### ASSIGNED TASK
Copy all the lines below without altering anything.

### DATA
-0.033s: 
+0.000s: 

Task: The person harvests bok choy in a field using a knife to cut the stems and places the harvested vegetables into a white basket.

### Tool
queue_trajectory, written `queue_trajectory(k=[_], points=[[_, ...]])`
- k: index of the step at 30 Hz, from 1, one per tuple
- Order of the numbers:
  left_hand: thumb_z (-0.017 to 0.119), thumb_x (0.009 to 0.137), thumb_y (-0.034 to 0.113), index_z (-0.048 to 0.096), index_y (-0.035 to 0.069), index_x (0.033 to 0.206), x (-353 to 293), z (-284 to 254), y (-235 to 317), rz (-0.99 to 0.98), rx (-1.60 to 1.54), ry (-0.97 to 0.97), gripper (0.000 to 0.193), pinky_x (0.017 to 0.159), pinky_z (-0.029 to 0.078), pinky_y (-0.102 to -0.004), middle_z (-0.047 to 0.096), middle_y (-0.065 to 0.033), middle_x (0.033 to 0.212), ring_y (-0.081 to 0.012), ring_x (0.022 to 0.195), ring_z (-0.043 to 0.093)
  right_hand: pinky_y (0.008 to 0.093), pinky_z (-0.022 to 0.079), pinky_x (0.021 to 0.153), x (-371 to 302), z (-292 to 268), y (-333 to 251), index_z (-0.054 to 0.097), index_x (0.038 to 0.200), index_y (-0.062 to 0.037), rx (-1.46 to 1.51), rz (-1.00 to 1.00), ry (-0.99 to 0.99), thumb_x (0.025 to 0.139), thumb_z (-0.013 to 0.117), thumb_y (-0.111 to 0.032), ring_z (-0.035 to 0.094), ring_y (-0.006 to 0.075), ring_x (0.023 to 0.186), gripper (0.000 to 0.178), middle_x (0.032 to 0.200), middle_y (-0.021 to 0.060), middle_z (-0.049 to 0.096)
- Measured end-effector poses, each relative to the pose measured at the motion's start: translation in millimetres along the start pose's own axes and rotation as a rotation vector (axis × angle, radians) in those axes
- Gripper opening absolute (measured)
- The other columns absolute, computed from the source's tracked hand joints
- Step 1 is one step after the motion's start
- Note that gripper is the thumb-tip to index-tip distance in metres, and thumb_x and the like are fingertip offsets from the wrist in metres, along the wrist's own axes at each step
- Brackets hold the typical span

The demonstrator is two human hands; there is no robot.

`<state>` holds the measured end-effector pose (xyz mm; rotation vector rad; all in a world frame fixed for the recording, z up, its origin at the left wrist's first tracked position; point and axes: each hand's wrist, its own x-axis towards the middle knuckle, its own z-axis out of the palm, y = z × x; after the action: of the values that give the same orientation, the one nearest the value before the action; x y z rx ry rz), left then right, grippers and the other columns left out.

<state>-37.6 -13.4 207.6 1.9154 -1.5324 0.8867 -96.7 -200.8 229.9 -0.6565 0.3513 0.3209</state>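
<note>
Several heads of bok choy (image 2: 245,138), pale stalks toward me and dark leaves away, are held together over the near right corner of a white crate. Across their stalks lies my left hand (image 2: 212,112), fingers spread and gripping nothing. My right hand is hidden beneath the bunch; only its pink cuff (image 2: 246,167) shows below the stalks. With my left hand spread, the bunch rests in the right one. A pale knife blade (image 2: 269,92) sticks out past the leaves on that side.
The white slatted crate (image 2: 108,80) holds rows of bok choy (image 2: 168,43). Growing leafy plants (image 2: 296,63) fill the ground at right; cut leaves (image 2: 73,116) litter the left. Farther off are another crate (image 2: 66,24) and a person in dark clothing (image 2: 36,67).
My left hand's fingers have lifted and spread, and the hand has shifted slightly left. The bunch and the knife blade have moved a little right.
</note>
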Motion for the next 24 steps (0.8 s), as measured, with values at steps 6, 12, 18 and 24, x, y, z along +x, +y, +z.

### RESULT FOR THIS EXERCISE
-0.033s: 
+0.000s: 

Task: The person harvests bok choy in a field using a knife to cut the stems and places the harvested vegetables into a white basket.

### Tool
queue_trajectory, written `queue_trajectory(k=[_], points=[[_, ...]])`
- k: index of the step at 30 Hz, from 1, one per tuple
- Order of the numbers:
  left_hand: thumb_z (-0.017 to 0.119), thumb_x (0.009 to 0.137), thumb_y (-0.034 to 0.113), index_z (-0.048 to 0.096), index_y (-0.035 to 0.069), index_x (0.033 to 0.206), x (-353 to 293), z (-284 to 254), y (-235 to 317), rz (-0.99 to 0.98), rx (-1.60 to 1.54), ry (-0.97 to 0.97), gripper (0.000 to 0.193), pinky_x (0.017 to 0.159), pinky_z (-0.029 to 0.078), pinky_y (-0.102 to -0.004), middle_z (-0.047 to 0.096), middle_y (-0.065 to 0.033), middle_x (0.033 to 0.212), ring_y (-0.081 to 0.012), ring_x (0.022 to 0.195), ring_z (-0.043 to 0.093)
  right_hand: pinky_y (0.008 to 0.093), pinky_z (-0.022 to 0.079), pinky_x (0.021 to 0.153), x (-371 to 302), z (-292 to 268), y (-333 to 251), index_z (-0.054 to 0.097), index_x (0.038 to 0.200), index_y (-0.062 to 0.037), rx (-1.46 to 1.51), rz (-1.00 to 1.00), ry (-0.99 to 0.99), thumb_x (0.025 to 0.139), thumb_z (-0.013 to 0.117), thumb_y (-0.111 to 0.032), ring_z (-0.035 to 0.094), ring_y (-0.006 to 0.075), ring_x (0.023 to 0.186), gripper (0.000 to 0.178), middle_x (0.032 to 0.200), middle_y (-0.021 to 0.060), middle_z (-0.049 to 0.096)
- Measured end-effector poses, each relative to the pose measured at the motion's start: translation in millimetres along the start pose's own axes and rotation as a rotation vector (axis × angle, radians) in those axes
- Gripper opening absolute (measured)
- The other columns absolute, computed from the source's tracked hand joints
- Step 1 is one step after the motion's start
- Note that gripper is the thumb-tip to index-tip distance in metres, and thumb_x and the like are fingertip offsets from the wrist in metres, along the wrist's own axes at each step
- Brackets hold the typical span

The demonstrator is two human hands; there is no robot.

`<state>` holds the measured end-effector pose (xyz mm; rotation vector rad; all in a world frame fixed for the recording, z up, its origin at the left wrist's first tracked position; point and axes: each hand's wrist, its own x-axis towards the middle knuckle, its own z-axis out of the palm, y = z × x; after the action: of the values that give the same orientation, the one nearest the value before the action; x y z rx ry rz), left then right, grippers and the other columns left out.

<state>-37.6 -13.4 207.6 1.9154 -1.5324 0.8867 -96.7 -200.8 229.9 -0.6565 0.3513 0.3209</state>
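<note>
Several heads of bok choy (image 2: 245,138), pale stalks toward me and dark leaves away, are held together over the near right corner of a white crate. Across their stalks lies my left hand (image 2: 212,112), fingers spread and gripping nothing. My right hand is hidden beneath the bunch; only its pink cuff (image 2: 246,167) shows below the stalks. With my left hand spread, the bunch rests in the right one. A pale knife blade (image 2: 269,92) sticks out past the leaves on that side.
The white slatted crate (image 2: 108,80) holds rows of bok choy (image 2: 168,43). Growing leafy plants (image 2: 296,63) fill the ground at right; cut leaves (image 2: 73,116) litter the left. Farther off are another crate (image 2: 66,24) and a person in dark clothing (image 2: 36,67).
My left hand's fingers have lifted and spread, and the hand has shifted slightly left. The bunch and the knife blade have moved a little right.
</note>
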Motion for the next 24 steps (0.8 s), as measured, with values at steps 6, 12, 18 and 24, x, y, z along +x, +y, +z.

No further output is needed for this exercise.